--- Exercise instructions ---
Set down the listing below verbatim, but only from its first line through the line containing "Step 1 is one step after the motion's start".

Recorded data Start Marker

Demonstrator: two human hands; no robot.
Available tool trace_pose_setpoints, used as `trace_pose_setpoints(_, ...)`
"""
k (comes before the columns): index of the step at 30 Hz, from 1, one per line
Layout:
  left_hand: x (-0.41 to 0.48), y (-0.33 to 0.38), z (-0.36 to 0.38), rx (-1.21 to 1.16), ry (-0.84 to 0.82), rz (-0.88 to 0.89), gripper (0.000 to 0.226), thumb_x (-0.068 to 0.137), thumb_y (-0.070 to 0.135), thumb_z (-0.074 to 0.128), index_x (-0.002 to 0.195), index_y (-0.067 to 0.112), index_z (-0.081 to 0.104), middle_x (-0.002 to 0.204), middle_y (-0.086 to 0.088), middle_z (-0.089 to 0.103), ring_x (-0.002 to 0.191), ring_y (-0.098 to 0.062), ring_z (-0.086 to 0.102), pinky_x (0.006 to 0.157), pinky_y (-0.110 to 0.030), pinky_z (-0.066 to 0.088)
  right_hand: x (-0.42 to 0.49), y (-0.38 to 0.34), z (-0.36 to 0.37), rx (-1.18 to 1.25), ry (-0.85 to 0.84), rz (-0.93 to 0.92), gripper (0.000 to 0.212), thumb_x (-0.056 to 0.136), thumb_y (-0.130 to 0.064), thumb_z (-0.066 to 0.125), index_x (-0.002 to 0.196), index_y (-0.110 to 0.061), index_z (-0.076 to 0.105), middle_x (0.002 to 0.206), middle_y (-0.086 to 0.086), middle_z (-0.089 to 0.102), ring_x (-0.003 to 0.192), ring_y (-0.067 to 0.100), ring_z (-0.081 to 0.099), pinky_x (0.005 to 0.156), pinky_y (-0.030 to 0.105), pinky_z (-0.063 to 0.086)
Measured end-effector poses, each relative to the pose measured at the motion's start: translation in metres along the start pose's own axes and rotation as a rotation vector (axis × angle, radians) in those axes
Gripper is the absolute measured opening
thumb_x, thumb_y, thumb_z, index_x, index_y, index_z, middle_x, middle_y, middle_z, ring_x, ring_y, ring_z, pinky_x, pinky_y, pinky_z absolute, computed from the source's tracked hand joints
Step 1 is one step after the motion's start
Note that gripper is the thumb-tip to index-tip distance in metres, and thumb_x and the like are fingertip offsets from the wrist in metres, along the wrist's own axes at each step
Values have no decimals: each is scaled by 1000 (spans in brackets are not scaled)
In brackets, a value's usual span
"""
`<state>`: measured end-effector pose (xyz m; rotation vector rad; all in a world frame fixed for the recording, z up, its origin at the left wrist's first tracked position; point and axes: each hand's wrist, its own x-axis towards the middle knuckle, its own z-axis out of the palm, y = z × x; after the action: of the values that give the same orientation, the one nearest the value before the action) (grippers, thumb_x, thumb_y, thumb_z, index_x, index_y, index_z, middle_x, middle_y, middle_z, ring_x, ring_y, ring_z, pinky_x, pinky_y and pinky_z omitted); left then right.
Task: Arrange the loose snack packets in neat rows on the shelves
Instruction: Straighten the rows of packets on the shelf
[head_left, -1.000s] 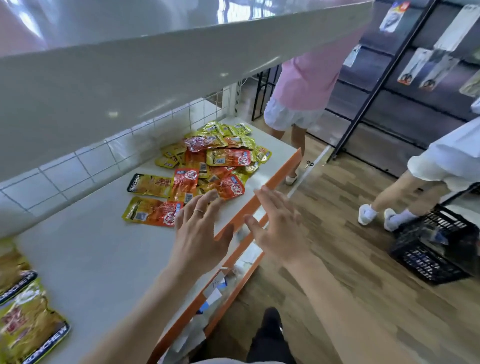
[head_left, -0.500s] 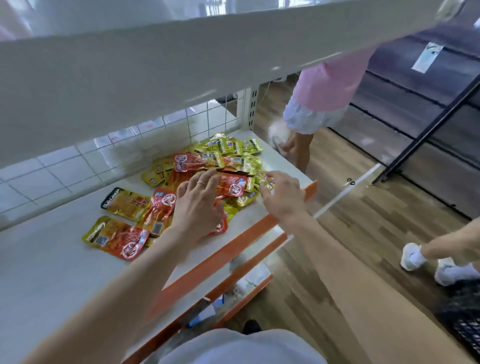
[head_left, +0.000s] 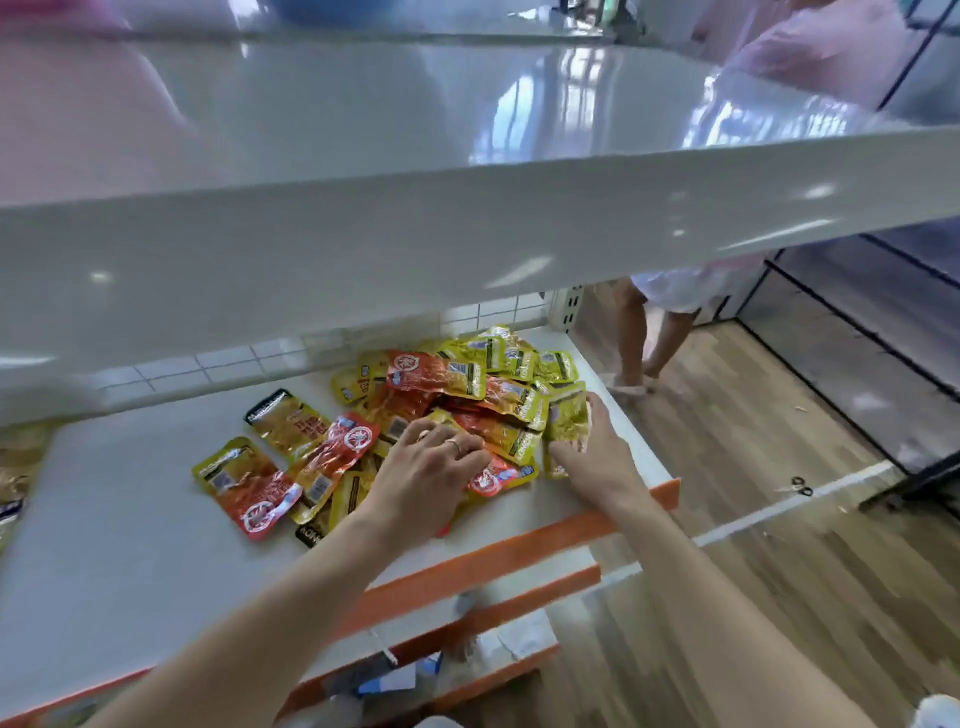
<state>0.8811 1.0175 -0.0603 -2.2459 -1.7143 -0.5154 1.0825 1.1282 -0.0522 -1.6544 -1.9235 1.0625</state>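
A loose pile of red and yellow snack packets (head_left: 441, 395) lies on the white shelf (head_left: 130, 519) toward its right end, under the upper shelf. My left hand (head_left: 426, 473) rests on the front of the pile, its fingers curled down round a red packet (head_left: 496, 475). My right hand (head_left: 597, 457) is at the pile's right edge and pinches a yellow-green packet (head_left: 569, 421) between thumb and fingers. Three packets lie apart on the left: a yellow one (head_left: 288, 421) and two yellow-red ones (head_left: 244, 483) (head_left: 337, 452).
The upper shelf (head_left: 467, 234) overhangs close above. An orange strip (head_left: 467, 566) edges the shelf front, with a lower shelf beneath. More packets (head_left: 15, 467) sit at far left. A person's legs (head_left: 639, 338) stand beyond the shelf end on the wooden floor.
Both hands have moved forward from the shelf's front edge onto the pile. My left hand now curls into the packets and my right hand has taken hold of a yellow-green packet.
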Motion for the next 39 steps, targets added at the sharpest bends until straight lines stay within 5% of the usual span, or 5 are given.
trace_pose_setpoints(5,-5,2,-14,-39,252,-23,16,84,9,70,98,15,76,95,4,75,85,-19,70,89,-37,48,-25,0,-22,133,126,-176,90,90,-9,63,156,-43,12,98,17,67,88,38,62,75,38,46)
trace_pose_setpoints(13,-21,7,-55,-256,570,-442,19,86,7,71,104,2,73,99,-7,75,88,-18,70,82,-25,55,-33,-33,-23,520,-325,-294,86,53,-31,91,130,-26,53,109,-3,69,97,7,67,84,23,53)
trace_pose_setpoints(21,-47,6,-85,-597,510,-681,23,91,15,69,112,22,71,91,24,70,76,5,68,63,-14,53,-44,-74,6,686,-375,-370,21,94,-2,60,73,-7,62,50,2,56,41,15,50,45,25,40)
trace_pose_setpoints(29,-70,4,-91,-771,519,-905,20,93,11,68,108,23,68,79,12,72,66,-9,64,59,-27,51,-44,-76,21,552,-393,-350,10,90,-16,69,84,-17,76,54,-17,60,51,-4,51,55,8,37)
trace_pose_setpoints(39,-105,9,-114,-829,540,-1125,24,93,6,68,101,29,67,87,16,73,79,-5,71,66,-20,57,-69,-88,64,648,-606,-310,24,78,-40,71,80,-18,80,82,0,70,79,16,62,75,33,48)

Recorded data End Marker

--- Answer box ---
Demonstrator: two human hands; no robot.
Available tool trace_pose_setpoints, used as `trace_pose_setpoints(_, ...)`
"""
k (comes before the columns): index of the step at 30 Hz, from 1, one per line
Layout:
  left_hand: x (-0.41 to 0.48), y (-0.33 to 0.38), z (-0.36 to 0.38), rx (-1.21 to 1.16), ry (-0.84 to 0.82), rz (-0.88 to 0.89), gripper (0.000 to 0.226), thumb_x (-0.068 to 0.137), thumb_y (-0.070 to 0.135), thumb_z (-0.074 to 0.128), index_x (-0.002 to 0.195), index_y (-0.067 to 0.112), index_z (-0.081 to 0.104), middle_x (-0.002 to 0.204), middle_y (-0.086 to 0.088), middle_z (-0.089 to 0.103), ring_x (-0.002 to 0.191), ring_y (-0.098 to 0.062), ring_z (-0.086 to 0.102), pinky_x (0.006 to 0.157), pinky_y (-0.110 to 0.030), pinky_z (-0.066 to 0.088)
  right_hand: x (-0.42 to 0.49), y (-0.38 to 0.34), z (-0.36 to 0.37), rx (-1.18 to 1.25), ry (-0.85 to 0.84), rz (-0.93 to 0.92), gripper (0.000 to 0.212), thumb_x (-0.056 to 0.136), thumb_y (-0.130 to 0.064), thumb_z (-0.066 to 0.125), index_x (-0.002 to 0.196), index_y (-0.110 to 0.061), index_z (-0.076 to 0.105), middle_x (0.002 to 0.206), middle_y (-0.086 to 0.086), middle_z (-0.089 to 0.102), ring_x (-0.003 to 0.192), ring_y (-0.067 to 0.100), ring_z (-0.081 to 0.099), pinky_x (0.005 to 0.156), pinky_y (-0.030 to 0.105), pinky_z (-0.063 to 0.086)
Measured end-effector poses, each relative to the pose measured at the motion's start: translation in metres along the start pose's own axes and rotation as a rotation vector (axis × angle, radians) in those axes
Gripper is the absolute measured opening
thumb_x, thumb_y, thumb_z, index_x, index_y, index_z, middle_x, middle_y, middle_z, ring_x, ring_y, ring_z, pinky_x, pinky_y, pinky_z absolute, computed from the source's tracked hand joints
Step 1 is one step after the motion's start

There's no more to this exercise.